Kosmopolen in Bochum: Europäische Kultur mit polnischem Akzent aus dem Ruhrgebiet
Jeder Kosmopole ist anders – und manchmal nicht mal Pole
Vielleicht ist es auch ganz richtig so, dass jeder unter dem Namen verstehen darf, was er will. Denn jedes Mitglied identifiziert sich auf ganz eigene Art als deutsch, als polnisch, als beides oder nichts davon. Jedes Mitglied sieht seine Aufgabe, seine Berufung – seine Kunst – in ganz individueller Weise von der Identitätsfrage beeinflusst.
Im Gespräch mit Porta Polonica hat die Jazzsängerin Kasia Bortnik uns Einblicke gewährt, wie Identität und Kunst bei ihr verwoben sind. 1997 hat sie ihre Eltern und Geschwister verlassen, um im Nachbarland zu studieren, und sagt, ohne zu zögern: „Selbstverständlich bin ich Polin.“ Dann hält sie aber doch inne und fügt hinzu: „Deutschland ist mein Zuhause geworden.“ Wie wird sie sich definieren, wenn ihre Eltern nicht mehr da sind? Eines ihrer Lieder trägt den deutschen Titel „Heimat“, der Text aber ist auf Polnisch. Darin singt Kasia Bortnik die Verse: „Chcę być tam gdzie soczyste gaje, słowa ojczyste dumne jak żurawie, czyny szlachetne i serca otwarte na dobro i prawdę.” („Ich will sein, wo die saftigen Haine sind, wo die Worte der Heimat so stolz wie die Kraniche, wo die Taten edel und die Herzen offen für Güte und Wahrheit sind.“)
Eine Inspiration für ihre Musik seien Bilder ihrer Kindheit in Schlesien. „Kiej na mojej jo mateczce“, ein schlesisches Volkslied, hat sie für ihr Album 2019-er Album „The Moon Is Just a Fake“ aufgenommen. Am liebsten schreibt die gebürtige Breslauerin auf Polnisch, ihrer Muttersprache, wie sie sagt, aber auch auf Englisch, ihrer Herzenssprache. Auf Deutsch zu schreiben hat sie sich noch nicht gewagt. Erst kürzlich hat sie die Gedichte von Hilde Domin entdeckt, die direkt Melodien in ihrem Kopf haben entstehen lassen. Eine Vertonung dieser Gedichte ist in Arbeit.

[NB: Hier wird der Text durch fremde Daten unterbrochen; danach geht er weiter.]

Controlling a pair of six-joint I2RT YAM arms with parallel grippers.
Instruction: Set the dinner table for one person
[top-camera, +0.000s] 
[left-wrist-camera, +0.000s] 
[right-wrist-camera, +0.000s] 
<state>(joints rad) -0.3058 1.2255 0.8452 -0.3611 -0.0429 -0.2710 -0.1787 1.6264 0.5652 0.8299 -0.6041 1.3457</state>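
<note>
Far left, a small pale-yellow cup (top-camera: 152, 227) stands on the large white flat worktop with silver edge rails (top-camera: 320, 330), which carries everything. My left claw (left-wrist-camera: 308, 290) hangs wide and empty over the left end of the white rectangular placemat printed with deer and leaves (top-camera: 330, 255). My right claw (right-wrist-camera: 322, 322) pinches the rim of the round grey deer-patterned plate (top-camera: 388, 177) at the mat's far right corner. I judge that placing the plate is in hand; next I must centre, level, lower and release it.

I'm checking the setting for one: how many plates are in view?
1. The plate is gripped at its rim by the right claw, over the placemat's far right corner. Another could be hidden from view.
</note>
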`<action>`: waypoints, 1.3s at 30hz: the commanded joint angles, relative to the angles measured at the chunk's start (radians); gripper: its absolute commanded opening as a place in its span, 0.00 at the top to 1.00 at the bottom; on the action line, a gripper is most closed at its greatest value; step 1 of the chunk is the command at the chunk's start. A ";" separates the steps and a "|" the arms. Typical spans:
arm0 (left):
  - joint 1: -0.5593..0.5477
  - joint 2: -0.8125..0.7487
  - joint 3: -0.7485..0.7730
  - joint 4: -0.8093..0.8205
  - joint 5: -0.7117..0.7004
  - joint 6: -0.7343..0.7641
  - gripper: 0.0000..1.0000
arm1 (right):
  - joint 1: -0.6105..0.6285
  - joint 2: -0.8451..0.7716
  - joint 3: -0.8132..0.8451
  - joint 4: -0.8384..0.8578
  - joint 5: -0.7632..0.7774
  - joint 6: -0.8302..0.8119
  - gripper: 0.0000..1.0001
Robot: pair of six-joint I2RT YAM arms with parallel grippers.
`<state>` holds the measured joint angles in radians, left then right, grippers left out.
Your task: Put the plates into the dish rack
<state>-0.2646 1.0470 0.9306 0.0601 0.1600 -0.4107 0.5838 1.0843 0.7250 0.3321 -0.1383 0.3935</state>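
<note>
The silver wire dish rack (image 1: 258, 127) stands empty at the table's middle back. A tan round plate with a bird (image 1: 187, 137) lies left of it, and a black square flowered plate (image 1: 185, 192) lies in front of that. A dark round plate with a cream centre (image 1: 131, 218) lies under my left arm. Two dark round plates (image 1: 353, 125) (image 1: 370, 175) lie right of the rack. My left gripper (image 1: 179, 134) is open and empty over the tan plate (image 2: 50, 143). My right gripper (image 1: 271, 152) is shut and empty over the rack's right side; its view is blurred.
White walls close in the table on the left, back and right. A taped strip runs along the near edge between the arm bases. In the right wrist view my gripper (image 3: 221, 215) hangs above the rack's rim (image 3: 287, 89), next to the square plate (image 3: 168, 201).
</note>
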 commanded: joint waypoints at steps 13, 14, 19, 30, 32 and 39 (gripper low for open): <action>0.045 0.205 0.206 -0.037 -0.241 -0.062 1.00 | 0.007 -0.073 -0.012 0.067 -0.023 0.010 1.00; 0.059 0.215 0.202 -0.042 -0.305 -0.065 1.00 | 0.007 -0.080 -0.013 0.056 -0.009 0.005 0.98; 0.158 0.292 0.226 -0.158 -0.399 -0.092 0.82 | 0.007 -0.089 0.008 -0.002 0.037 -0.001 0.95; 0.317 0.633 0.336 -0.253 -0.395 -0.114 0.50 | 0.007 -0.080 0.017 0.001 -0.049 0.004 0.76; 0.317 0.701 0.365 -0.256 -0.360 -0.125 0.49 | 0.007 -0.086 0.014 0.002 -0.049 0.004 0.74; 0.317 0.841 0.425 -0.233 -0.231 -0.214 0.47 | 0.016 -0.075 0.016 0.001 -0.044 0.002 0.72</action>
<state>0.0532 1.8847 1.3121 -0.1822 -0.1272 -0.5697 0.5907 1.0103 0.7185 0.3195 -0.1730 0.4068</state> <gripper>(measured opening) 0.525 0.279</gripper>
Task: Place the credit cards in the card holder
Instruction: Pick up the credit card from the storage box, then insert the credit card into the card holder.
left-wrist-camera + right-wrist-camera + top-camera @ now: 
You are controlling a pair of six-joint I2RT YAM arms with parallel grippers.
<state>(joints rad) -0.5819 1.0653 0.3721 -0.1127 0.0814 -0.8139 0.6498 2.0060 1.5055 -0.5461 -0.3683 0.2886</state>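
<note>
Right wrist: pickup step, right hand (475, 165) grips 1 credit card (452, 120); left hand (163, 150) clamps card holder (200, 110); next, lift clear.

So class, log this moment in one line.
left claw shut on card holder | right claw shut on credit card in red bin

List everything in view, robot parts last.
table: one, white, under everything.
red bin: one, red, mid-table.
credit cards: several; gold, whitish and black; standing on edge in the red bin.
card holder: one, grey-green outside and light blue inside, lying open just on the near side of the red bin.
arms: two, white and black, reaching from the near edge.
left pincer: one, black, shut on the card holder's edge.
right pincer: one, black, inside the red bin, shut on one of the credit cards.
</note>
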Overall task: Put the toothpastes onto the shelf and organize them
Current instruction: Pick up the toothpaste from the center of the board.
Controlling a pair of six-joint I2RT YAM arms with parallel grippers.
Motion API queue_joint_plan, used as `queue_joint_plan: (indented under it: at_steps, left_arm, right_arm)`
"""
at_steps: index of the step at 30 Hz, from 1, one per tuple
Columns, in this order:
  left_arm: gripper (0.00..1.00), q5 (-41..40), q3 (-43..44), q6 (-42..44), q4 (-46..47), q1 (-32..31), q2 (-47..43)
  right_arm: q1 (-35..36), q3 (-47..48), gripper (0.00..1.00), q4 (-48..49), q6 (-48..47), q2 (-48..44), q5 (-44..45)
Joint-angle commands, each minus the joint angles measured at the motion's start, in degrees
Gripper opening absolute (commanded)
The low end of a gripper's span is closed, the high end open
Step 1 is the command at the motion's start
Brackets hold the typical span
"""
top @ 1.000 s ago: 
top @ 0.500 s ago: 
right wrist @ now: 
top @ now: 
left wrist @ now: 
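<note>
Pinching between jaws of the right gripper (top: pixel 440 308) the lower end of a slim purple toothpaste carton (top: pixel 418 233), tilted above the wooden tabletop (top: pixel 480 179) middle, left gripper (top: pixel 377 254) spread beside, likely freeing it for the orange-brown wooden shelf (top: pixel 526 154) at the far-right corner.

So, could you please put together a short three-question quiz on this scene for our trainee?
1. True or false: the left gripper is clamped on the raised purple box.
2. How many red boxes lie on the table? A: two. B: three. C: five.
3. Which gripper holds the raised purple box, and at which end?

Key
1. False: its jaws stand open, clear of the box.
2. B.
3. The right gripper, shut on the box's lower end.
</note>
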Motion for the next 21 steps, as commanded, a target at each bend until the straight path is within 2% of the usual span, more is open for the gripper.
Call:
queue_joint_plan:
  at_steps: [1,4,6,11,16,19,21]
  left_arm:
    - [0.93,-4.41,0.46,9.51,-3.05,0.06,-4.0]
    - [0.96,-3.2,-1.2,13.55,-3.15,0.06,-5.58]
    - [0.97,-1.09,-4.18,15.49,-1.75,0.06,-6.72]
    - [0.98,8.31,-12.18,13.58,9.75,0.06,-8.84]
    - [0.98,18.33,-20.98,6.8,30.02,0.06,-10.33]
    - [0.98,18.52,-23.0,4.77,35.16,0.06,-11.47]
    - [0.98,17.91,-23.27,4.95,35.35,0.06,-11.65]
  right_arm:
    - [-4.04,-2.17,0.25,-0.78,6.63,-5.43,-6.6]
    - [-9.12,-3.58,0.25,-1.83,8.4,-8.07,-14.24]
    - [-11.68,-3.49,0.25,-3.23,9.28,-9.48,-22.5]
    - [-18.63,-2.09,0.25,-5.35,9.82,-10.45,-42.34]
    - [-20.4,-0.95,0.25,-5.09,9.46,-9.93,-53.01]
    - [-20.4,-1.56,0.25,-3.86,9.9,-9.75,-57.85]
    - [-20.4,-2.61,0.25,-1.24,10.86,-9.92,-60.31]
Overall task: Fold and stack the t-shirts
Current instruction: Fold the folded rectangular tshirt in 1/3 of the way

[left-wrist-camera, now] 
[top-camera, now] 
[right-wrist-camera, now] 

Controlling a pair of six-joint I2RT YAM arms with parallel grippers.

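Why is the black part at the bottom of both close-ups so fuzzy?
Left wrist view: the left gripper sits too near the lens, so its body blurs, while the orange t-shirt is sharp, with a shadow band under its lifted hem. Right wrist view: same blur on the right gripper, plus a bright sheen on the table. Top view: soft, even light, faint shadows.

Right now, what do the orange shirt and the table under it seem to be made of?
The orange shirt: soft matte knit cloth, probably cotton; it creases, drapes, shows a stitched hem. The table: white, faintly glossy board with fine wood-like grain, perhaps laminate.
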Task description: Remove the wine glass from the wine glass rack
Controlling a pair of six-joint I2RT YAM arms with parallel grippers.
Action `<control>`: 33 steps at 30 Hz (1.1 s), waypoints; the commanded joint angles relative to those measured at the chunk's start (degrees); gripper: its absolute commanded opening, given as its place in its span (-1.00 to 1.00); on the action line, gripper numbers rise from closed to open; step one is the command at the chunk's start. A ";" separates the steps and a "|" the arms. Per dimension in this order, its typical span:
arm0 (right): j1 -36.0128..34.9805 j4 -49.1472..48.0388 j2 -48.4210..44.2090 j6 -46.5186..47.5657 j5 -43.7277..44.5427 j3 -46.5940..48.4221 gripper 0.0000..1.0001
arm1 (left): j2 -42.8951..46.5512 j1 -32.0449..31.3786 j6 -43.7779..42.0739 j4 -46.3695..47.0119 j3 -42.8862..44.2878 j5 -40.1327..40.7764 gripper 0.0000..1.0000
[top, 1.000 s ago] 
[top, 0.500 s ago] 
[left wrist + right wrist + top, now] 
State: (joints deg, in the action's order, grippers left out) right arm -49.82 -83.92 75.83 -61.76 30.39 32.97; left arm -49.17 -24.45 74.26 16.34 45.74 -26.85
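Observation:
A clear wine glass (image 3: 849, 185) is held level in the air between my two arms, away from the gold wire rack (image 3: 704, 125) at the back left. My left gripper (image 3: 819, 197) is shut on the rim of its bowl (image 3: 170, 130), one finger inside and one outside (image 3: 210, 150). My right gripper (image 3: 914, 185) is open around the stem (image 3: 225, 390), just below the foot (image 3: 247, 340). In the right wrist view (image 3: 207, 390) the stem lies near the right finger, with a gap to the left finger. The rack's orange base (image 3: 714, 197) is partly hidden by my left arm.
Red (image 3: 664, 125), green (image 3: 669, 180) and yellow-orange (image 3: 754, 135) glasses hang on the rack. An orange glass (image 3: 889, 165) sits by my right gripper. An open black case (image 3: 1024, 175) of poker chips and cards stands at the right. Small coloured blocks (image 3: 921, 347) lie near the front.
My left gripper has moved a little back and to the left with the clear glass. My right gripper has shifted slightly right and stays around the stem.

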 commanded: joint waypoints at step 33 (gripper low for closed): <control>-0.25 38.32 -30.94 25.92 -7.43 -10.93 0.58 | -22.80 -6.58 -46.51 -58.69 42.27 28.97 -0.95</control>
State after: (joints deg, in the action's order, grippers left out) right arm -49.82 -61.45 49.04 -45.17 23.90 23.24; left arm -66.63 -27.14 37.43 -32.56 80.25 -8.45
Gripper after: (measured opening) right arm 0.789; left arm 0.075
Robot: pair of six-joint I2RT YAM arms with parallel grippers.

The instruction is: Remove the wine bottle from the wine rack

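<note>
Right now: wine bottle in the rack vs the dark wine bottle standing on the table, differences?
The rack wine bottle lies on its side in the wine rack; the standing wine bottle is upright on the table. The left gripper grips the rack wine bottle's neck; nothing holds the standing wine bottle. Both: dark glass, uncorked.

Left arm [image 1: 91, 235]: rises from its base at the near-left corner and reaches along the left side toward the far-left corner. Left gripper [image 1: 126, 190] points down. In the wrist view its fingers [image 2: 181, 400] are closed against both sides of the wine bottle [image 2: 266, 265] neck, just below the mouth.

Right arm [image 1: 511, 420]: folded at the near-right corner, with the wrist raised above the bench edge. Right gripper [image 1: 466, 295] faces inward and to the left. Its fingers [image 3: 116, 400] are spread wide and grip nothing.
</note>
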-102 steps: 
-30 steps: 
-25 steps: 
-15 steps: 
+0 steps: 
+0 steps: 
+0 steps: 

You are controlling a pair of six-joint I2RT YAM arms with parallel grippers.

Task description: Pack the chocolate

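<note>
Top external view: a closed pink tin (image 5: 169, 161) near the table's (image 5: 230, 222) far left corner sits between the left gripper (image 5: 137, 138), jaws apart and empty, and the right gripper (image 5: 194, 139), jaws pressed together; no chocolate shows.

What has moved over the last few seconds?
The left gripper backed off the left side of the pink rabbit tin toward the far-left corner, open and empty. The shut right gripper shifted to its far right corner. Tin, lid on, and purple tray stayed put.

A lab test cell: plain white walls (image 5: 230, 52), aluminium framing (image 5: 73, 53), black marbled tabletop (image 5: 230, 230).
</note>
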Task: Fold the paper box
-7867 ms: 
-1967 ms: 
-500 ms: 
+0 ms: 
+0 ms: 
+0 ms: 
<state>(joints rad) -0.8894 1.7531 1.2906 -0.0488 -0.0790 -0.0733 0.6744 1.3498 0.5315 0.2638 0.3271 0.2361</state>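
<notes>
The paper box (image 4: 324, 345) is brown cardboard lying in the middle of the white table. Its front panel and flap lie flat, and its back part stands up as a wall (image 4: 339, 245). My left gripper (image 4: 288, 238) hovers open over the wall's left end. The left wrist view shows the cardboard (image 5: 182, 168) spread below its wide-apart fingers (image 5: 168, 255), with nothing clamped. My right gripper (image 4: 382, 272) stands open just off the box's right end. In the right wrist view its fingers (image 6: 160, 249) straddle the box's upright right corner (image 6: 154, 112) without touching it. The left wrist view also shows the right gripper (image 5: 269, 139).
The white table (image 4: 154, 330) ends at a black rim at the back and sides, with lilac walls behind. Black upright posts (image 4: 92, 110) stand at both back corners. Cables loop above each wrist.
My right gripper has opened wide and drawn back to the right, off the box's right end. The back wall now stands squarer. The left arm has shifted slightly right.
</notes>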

Nicht an der Sprache festmachen lässt sich das Schaffen von Emanuela Danielewicz. In ihrem Metier, der Fotografie, gibt es, wie in jeder Kunst, unterschiedliche Schulen und Stile. Die amerikanische Fotografie ist eine andere als die europäische, erklärt Emanuela Danielewicz. Dass sie aber polnische Fotografie mache, das empfindet sie als „Vorwurf“ an ihr Schaffen. Sie mache Portraits, da gebe es keine Nationalitäten.
Höchstens sei ihre Kunst europäisch. „Das Polnische ist das Europäische“, sagt Emanuela Danielewicz. Im Gespräch verweist sie immer wieder darauf, dass die nationalistischen Strömungen gerade in Polen, aber auch anderswo, erstarken würden. Dabei will sie persönlich und mit ihrem Schaffen die Nationalitäten, mindestens aber die Nationalismen überwinden. „Portraitfotografie ist Dialog“ und Dialog ist schließlich die Brücke zwischen zwei sogenannten Fronten. Aus diesem Grund mag sie auch all die Begriffe wie „Deutschpolen“ oder „deutsch-polnische Kulturveranstaltung“ nicht. Da stecke ja nicht nur ein Nationalismus drin, sondern gleich zwei!
Kosmopolen sollte der Weg aus der Nationalität hinaus sein, nicht hinein, erklärt die Vereinsgründerin.